5) Backups & restore

Database backup (hot, compressed):

# Backup
docker exec -t timetracker-db pg_dump -U ${POSTGRES_USER} -d ${POSTGRES_DB} \
  | gzip > backup_$(date +%F).sql.gz

# Restore into a fresh DB (stop app first if necessary)
gunzip -c backup_2025-09-01.sql.gz \
  | docker exec -i timetracker-db psql -U ${POSTGRES_USER} -d ${POSTGRES_DB}
Code language: PHP (php)

App logs: stored in the app_logs volume.
Consider shipping logs to your central log stack (e.g., Loki/Promtail or ELK).
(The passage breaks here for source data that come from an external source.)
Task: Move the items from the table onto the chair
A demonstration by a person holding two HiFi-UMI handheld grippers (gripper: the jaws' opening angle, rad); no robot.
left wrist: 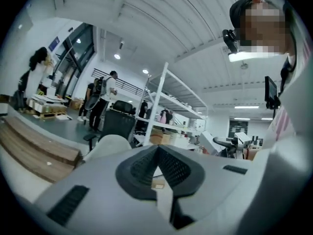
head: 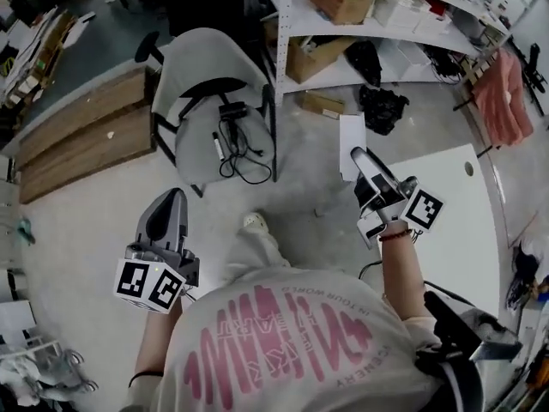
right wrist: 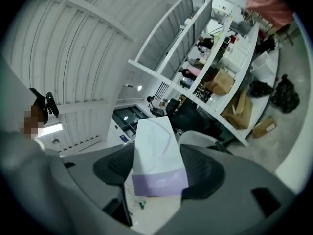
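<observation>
right gripper (head: 362, 163): fingers pinching a white box (right wrist: 155, 153), one dark pad on each long side. The box sticks out forward past the tips.

box details: white carton with a pale purple band across the near end. Can't read any print on it, too small.

where the box is: up in the air over the bare concrete floor (head: 300, 200), not resting on anything. It's just off the left edge of the white surface (head: 455, 230), and the chair is well apart from it, off to the left.

left gripper (head: 171, 197): fingers pressed together at the tips, nothing between them. It's held low on the person's left side, also over the floor.

chair (head: 199, 63): light grey shell seat with black armrests, facing the person.

already on the seat: a tangle of black cable (head: 246, 160), a small black device (head: 233, 109) and a slim pen-like thing (head: 217, 145). Honestly can't tell what the last two are.

background: white shelf rack (head: 283, 24) with cardboard boxes behind the chair, wooden benches (head: 81, 131) off to the left.
</observation>
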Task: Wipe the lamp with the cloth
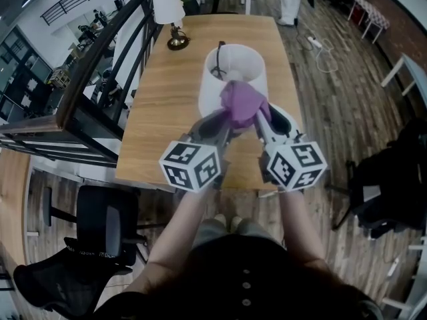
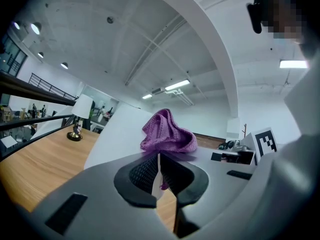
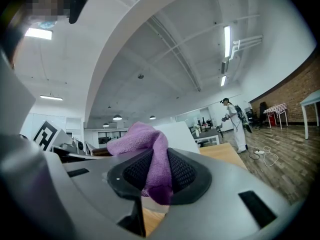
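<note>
Head view: your left claw [image 1: 223, 119] and right claw [image 1: 261, 115] both pinch the purple cloth [image 1: 239, 104], bunched between them. The cloth sits against the near side of the white lamp [image 1: 233, 72], which stands on the wooden bench [image 1: 160, 112]. A small lamp [image 1: 170, 12] is at the bench's far left corner. A black chair [image 1: 100, 225] is on the floor at lower left.

Left gripper view: your left claw [image 2: 159, 171] is nearly closed, with a thin edge of cloth [image 2: 167, 134] caught between the jaws. The rest is heaped just above, with the lamp behind.

Right gripper view: your right claw [image 3: 157, 176] is clamped on a thick fold of cloth [image 3: 150, 164], which droops past the jaws. A person [image 3: 234, 121] in white stands far back.
</note>
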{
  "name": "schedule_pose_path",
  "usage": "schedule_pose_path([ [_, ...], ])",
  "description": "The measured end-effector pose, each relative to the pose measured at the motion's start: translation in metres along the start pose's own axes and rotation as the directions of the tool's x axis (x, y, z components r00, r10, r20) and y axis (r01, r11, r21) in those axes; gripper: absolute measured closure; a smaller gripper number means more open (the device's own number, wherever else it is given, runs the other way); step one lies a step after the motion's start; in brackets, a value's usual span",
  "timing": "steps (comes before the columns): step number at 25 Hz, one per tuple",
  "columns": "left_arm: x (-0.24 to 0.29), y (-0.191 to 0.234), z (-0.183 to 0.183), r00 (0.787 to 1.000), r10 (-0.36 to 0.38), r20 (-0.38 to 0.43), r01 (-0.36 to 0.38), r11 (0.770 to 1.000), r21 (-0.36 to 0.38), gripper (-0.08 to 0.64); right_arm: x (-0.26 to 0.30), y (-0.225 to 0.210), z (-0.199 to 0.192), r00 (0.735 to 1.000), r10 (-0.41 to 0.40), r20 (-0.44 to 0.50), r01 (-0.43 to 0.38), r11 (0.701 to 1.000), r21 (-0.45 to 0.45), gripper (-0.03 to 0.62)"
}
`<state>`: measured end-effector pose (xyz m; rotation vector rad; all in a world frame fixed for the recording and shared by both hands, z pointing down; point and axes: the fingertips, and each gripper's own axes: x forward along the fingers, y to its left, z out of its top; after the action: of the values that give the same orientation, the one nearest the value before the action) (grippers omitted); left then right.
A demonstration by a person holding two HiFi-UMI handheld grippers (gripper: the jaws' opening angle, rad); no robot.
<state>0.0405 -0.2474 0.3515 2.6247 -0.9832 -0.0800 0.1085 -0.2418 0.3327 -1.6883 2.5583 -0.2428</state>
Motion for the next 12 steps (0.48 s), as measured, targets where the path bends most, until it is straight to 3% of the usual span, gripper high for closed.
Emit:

6) Updating to a new release

docker compose pull app
docker compose up -d
# The app will run DB migrations automatically at startup.
Code language: PHP (php)

7) Hardening checklist

  • Rotate SECRET_KEY and DB password on first install; store secrets in a password manager.
  • Set firewall rules to expose only 80/443 publicly (not 8080).
  • Keep SESSION_COOKIE_SECURE=true and serve only over HTTPS.
  • Schedule daily DB backups and test restores.
  • Use non-default admin username, strong password policy, and 2FA if added in future releases.

Quick FAQ

Can I run SQLite instead of PostgreSQL?
Yes, but PostgreSQL is recommended for teams and production due to concurrency and robustness.

How do I change the public port?
Adjust the ports: mapping (e.g., - "80:8080") or use the Caddy reverse proxy with standard 80/443.

Does it support multiple teams/clients?
Yes. You can manage multiple clients and projects, set default rates, and track billable vs. non-billable hours.

Is there an API?
Yes, a REST API is available for integrations (see the repo docs/ for endpoints and usage).